ASSIGNMENT:
Wherever "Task" turns up in a line of the entries below, that line counts. Say how many such lines there are, with no other words.
--- DATASET EXTRACT ---
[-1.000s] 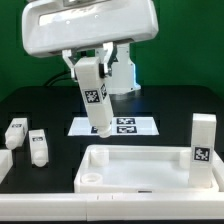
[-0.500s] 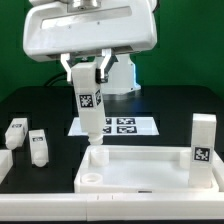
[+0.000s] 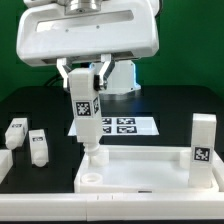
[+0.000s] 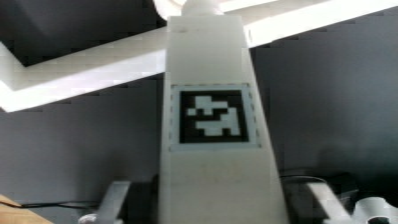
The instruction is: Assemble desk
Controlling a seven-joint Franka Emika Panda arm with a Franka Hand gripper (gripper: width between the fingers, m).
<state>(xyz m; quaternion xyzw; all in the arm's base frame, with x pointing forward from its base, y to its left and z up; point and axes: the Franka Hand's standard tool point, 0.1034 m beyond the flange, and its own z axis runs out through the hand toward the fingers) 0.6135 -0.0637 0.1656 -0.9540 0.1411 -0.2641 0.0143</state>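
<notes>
My gripper [image 3: 82, 88] is shut on a white desk leg [image 3: 84, 118] and holds it nearly upright, tag facing the camera. The leg's lower end hangs just over the back left corner of the desk top [image 3: 150, 182], a white rimmed tray at the front of the table. Whether the leg touches that corner I cannot tell. In the wrist view the leg [image 4: 214, 90] runs straight out from between my fingers [image 4: 121, 200], and its far tip points at the tray's rim [image 4: 71, 85]. A second leg [image 3: 203, 140] stands upright at the tray's right end.
Two loose leg blocks [image 3: 15, 131] [image 3: 38, 146] lie on the black table at the exterior view's left, with another white piece [image 3: 4, 165] at the edge. The marker board [image 3: 128, 126] lies behind the tray, under the arm.
My gripper has carried the leg toward the exterior view's left and a little lower. The leg has swung from tilted to nearly upright, its lower end now at the tray's back left corner.
</notes>
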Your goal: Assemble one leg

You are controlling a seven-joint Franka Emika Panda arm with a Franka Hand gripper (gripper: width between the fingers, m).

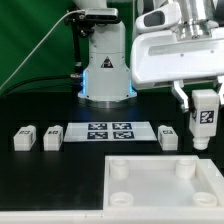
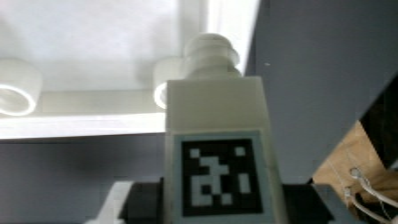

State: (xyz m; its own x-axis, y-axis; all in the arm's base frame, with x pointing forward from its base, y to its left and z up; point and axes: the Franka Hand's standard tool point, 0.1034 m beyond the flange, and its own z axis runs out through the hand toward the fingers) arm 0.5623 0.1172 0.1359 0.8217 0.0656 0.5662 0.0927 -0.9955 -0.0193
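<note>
My gripper [image 1: 203, 108] is shut on a leg [image 1: 204, 116], a small white block with a black-and-white tag, and holds it upright above the far right corner of the large white panel [image 1: 150, 190]. In the wrist view the held leg [image 2: 217, 120] fills the middle between my fingers [image 2: 135, 204]. Its narrow threaded tip points toward the panel [image 2: 98, 40], close to a round corner socket [image 2: 175, 72]. Whether the tip touches the panel cannot be told. Three more legs lie on the table: two on the exterior view's left [image 1: 24, 137] [image 1: 52, 136] and one on the right [image 1: 168, 135].
The marker board [image 1: 110, 131] lies between the loose legs, behind the panel. The robot's base [image 1: 106, 70] stands at the back centre. A second round socket [image 2: 15, 88] shows on the panel in the wrist view.
</note>
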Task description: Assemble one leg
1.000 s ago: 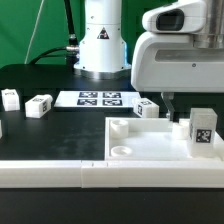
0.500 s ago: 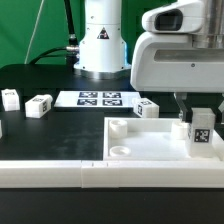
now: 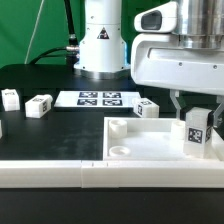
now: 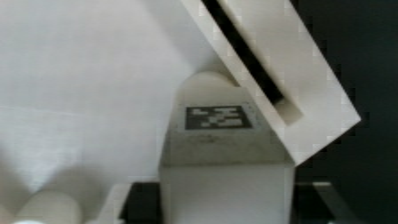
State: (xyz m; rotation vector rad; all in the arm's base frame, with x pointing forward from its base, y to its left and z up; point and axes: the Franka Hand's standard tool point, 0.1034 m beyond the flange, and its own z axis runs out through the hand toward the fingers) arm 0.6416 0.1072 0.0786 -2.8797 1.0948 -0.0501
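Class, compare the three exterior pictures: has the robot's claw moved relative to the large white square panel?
Yes. The claw has shifted toward the exterior view's right and now straddles the small white tagged leg block standing on the large white square panel.

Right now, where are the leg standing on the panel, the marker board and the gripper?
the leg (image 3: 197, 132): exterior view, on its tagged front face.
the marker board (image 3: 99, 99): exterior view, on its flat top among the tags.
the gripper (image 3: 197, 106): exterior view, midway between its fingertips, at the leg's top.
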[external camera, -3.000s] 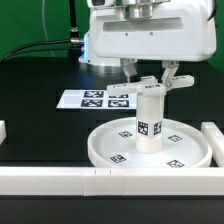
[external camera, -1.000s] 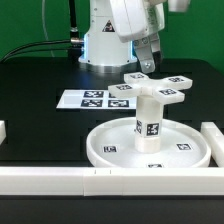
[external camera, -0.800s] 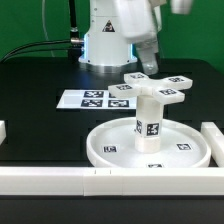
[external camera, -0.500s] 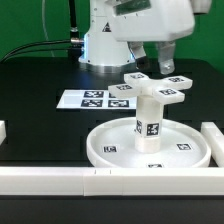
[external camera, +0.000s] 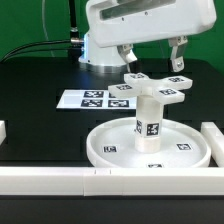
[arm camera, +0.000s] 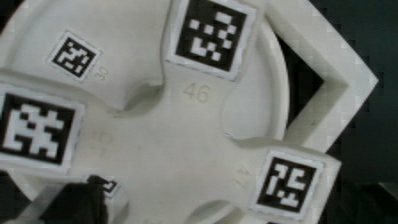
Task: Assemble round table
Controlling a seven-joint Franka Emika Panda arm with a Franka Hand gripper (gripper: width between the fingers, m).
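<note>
The large rimmed disc (external camera: 108, 148) lies on the black table. The short cylinder (external camera: 150, 122) stands upright on its central hub. The cross-shaped piece (external camera: 155, 86) sits on top of the cylinder. My gripper (external camera: 152, 57) hovers just above the cross, open, with one finger (external camera: 126, 55) and the other (external camera: 178, 53) spread wide and touching nothing. In the wrist view the cross (arm camera: 196, 110) with its tags fills the picture from close up, and one dark fingertip (arm camera: 71, 200) shows at the edge.
The marker board (external camera: 92, 98) lies behind the disc. Long white bars lie along the front (external camera: 60, 180), at the exterior view's right (external camera: 212, 135) and at its left edge (external camera: 3, 130). The arm's base (external camera: 100, 45) stands at the back.
Three seconds ago the fingers were down at the cross on the cylinder. Since then the gripper has let go, risen and turned. It now hangs square above the cross with its fingers wide apart.
</note>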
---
ANSWER BOX:
2